Scientists Fix Genetic Risk Factor for Alzheimer’s Disease in Human Brain Cells - po
https://gladstone.org/about-us/news/scientists-fix-genetic-risk-factor-alzheimers
======
epmaybe
I'll take a stab at explaining this. Neuroscientists and biomedical
researchers, feel free to chime in with corrections.

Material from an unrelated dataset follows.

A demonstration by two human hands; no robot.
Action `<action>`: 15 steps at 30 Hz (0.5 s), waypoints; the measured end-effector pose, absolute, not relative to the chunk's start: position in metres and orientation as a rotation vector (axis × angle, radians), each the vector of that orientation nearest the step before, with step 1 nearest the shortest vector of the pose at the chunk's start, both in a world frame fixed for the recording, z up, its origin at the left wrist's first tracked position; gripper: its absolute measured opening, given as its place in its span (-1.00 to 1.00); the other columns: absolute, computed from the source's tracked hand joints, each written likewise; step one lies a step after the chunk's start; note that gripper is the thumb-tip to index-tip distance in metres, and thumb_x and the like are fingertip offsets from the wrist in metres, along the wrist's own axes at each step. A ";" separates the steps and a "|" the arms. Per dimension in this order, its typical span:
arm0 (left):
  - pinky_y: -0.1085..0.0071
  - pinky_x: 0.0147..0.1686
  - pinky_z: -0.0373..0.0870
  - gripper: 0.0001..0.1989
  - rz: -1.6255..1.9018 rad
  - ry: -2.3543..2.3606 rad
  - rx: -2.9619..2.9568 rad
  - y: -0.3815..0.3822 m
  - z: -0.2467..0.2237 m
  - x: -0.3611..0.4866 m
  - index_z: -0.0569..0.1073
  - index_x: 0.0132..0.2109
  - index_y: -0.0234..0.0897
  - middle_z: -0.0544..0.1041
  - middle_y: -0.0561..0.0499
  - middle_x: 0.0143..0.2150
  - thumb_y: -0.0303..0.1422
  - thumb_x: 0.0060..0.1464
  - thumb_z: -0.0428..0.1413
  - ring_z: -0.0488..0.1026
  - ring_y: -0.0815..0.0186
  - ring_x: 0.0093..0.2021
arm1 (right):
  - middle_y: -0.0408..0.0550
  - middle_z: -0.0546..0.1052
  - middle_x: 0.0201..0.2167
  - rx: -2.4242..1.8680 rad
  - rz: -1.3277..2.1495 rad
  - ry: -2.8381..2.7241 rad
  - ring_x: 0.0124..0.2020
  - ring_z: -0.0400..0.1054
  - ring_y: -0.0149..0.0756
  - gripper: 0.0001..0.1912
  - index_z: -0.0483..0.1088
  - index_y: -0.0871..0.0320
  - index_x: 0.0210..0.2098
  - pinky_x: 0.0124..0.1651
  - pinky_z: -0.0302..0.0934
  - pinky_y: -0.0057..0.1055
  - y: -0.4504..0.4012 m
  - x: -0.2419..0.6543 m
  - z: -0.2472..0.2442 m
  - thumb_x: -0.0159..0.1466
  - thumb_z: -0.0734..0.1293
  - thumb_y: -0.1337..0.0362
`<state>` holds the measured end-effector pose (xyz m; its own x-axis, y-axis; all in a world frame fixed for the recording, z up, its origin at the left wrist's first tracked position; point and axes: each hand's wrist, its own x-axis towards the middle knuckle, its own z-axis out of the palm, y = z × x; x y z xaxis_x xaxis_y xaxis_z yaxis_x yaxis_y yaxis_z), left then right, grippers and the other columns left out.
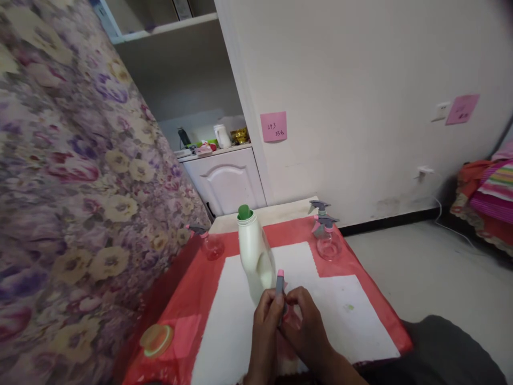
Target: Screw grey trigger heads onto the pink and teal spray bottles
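Close in front of me, both hands are on a spray bottle with a grey trigger head [279,283] and a pink nozzle tip. My left hand [266,315] is closed around the grey head. My right hand [306,323] has its fingers curled at the pinkish part just below the head. The lower part of this bottle is mostly hidden by my hands. Just beyond them stands a large pale green jug [254,251], upright, with a green piece [244,212] in its mouth.
A clear spray bottle [211,247] stands at the left, another [329,247] at the right with a grey-headed one [318,207] behind it. A round yellowish tape roll [156,340] lies front left. White sheets [224,331] cover part of the red cloth [380,305]. A floral curtain [100,214] borders the left.
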<state>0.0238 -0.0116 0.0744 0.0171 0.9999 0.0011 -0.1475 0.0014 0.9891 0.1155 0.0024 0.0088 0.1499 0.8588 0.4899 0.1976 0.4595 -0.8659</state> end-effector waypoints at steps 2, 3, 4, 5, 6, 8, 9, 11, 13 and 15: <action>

In biomedical researchers, the strength of evidence of your data correlates
with how close it is to modeling the human body. So, in general, strength goes
as follows:

Animal cell cultures < animal tissue < _in vivo_ animal models <= human cell
culture < human tissue < in vivo human trials (phases 1-3)

In this study, the researchers studied the ApoE4 subtype of the ApoE protein
(involved in fat metabolism). The gene coding for this protein has been
associated with greater risk of getting Alzheimer's disease then other
subtypes, so it has been a target of study for a while now.

These researchers cultured brain cells that were differentiated from stem cell
lines. Here's how they did it:

Skin from Alzheimer's patients and healthy patients (so apoe4 vs apoe3
containing cells) -> induced back to stem cell precursors -> differentiated
into neurons

What they found was the following:

-neurons with apoe4 had production of Alzheimer's hallmarks (Tau phosphorylation, ABeta, neuron degeneration)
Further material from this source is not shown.